* DATA EXCERPT
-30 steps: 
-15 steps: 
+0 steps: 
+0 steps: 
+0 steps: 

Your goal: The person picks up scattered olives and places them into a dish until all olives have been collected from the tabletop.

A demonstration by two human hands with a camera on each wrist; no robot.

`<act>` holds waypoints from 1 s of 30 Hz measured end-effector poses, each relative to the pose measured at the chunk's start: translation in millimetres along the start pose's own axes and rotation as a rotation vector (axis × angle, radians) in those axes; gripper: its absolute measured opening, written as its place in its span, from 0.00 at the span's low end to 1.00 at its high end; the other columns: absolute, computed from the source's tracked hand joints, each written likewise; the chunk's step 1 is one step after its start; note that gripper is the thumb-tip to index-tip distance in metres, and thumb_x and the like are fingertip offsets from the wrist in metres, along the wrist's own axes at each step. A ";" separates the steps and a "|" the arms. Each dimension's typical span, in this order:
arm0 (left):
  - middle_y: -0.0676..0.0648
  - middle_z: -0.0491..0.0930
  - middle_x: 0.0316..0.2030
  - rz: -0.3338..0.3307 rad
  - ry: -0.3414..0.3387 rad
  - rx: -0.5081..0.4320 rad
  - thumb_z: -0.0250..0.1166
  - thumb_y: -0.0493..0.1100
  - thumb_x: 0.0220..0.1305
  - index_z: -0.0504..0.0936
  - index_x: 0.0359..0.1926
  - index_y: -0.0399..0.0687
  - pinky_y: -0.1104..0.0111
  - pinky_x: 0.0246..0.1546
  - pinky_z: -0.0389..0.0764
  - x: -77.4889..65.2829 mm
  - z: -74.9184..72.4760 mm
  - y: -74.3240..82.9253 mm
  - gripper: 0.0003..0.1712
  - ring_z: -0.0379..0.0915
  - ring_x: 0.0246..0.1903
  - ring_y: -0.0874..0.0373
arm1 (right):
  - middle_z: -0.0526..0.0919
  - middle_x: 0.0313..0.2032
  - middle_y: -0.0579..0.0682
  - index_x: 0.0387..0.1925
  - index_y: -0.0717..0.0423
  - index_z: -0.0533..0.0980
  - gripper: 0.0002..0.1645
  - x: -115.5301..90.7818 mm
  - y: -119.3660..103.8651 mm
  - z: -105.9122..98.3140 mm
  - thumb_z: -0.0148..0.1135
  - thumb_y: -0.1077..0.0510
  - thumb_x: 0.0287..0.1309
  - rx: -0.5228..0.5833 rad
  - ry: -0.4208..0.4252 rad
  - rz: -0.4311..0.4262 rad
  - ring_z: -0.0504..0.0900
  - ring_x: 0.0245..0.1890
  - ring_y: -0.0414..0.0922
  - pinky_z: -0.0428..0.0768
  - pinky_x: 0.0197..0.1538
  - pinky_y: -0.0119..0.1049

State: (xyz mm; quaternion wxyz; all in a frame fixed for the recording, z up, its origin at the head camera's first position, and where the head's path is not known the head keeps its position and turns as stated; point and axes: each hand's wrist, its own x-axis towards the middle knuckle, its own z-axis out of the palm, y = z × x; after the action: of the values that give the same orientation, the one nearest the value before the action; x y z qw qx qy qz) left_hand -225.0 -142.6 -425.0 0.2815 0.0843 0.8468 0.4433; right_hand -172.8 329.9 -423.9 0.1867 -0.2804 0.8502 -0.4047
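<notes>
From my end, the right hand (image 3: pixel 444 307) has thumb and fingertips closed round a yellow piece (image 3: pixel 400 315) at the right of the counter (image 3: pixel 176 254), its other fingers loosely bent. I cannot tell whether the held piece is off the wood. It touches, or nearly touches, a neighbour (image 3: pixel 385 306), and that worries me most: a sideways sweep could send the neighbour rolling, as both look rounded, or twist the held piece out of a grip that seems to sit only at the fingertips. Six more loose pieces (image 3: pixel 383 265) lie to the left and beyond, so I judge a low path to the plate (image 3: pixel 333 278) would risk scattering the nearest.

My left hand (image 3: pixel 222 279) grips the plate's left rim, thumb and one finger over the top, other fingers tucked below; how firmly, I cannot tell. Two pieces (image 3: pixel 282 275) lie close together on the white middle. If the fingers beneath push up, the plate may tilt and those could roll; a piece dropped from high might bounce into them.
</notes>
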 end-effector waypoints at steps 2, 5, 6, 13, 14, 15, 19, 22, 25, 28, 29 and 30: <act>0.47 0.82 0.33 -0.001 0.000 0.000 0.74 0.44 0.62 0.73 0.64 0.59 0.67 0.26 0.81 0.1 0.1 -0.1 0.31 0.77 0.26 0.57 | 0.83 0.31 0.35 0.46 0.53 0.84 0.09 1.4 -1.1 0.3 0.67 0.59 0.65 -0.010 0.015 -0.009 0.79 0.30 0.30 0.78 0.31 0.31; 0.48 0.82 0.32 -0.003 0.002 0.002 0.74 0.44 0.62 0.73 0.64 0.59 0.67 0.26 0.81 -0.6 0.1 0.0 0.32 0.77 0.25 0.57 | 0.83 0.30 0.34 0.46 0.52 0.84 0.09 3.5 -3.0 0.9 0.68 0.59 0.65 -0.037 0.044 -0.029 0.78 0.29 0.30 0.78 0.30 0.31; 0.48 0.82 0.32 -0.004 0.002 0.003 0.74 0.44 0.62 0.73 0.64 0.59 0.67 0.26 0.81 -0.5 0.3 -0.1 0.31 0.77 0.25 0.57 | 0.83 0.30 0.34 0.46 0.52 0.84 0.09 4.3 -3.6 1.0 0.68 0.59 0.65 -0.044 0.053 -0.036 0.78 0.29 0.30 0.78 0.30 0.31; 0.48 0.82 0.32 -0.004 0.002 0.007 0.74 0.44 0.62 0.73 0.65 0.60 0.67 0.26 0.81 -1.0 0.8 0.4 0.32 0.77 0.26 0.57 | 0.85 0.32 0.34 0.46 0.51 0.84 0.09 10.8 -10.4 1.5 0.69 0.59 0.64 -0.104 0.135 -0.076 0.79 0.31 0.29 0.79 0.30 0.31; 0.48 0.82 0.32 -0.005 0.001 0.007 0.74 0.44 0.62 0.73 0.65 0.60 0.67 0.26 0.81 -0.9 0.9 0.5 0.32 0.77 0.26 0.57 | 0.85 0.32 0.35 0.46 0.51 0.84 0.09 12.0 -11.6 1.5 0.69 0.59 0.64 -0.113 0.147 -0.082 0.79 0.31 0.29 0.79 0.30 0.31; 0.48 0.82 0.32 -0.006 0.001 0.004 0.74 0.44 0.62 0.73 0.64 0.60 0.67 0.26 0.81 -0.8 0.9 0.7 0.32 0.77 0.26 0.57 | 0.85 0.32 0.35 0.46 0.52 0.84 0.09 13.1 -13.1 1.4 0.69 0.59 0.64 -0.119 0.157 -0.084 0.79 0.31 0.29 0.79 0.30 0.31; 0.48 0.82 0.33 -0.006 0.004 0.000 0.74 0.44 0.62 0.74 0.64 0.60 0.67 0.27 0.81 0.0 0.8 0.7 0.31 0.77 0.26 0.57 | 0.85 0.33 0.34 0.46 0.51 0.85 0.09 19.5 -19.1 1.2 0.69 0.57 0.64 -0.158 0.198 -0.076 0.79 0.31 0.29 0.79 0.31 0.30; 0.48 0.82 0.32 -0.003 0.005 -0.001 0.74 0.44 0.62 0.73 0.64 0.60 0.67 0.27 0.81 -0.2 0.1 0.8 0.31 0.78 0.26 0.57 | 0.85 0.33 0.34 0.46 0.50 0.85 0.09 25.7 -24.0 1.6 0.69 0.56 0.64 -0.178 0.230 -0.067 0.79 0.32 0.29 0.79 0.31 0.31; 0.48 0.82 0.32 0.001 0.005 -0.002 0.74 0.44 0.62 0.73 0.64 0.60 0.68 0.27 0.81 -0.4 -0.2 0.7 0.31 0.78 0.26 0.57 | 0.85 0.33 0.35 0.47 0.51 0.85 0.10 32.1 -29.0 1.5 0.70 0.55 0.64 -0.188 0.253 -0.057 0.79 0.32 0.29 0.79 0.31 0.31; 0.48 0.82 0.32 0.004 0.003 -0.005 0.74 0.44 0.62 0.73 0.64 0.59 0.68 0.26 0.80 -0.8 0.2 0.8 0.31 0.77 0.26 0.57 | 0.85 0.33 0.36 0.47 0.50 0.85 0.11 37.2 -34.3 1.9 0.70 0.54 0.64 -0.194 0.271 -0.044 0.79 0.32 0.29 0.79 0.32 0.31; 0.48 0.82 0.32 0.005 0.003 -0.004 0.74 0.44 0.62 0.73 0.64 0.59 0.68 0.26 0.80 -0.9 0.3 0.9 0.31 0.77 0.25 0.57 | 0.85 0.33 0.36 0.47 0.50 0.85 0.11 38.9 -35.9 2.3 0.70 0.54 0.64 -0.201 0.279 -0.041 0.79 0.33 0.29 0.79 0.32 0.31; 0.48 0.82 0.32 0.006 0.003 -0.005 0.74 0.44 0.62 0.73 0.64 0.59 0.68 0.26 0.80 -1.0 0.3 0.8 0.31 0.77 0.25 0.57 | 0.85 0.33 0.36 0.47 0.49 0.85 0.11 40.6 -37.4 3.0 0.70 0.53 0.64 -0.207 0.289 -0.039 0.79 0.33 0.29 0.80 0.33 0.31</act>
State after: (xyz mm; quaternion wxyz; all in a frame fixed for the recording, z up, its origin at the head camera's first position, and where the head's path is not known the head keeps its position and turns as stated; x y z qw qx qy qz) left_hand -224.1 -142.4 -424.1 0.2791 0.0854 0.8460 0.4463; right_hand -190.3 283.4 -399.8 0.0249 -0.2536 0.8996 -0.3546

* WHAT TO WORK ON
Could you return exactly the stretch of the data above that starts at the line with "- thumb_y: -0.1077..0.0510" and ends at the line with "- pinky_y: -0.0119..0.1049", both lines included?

* EXERCISE RESPONSE
  - thumb_y: -0.1077..0.0510
  - thumb_x: 0.0287..0.1309
  - rx: -0.5228..0.5833 rad
  - ry: -0.4208..0.4252 rad
  - rz: -0.4311..0.4262 rad
  - ring_z: -0.0504..0.0900
  - ring_x: 0.0245..0.1890
  - ring_y: -0.0414..0.0922
  - pinky_z: -0.0428..0.0768
  - pinky_x: 0.0197..0.1538
  - pinky_y: -0.0119..0.1049

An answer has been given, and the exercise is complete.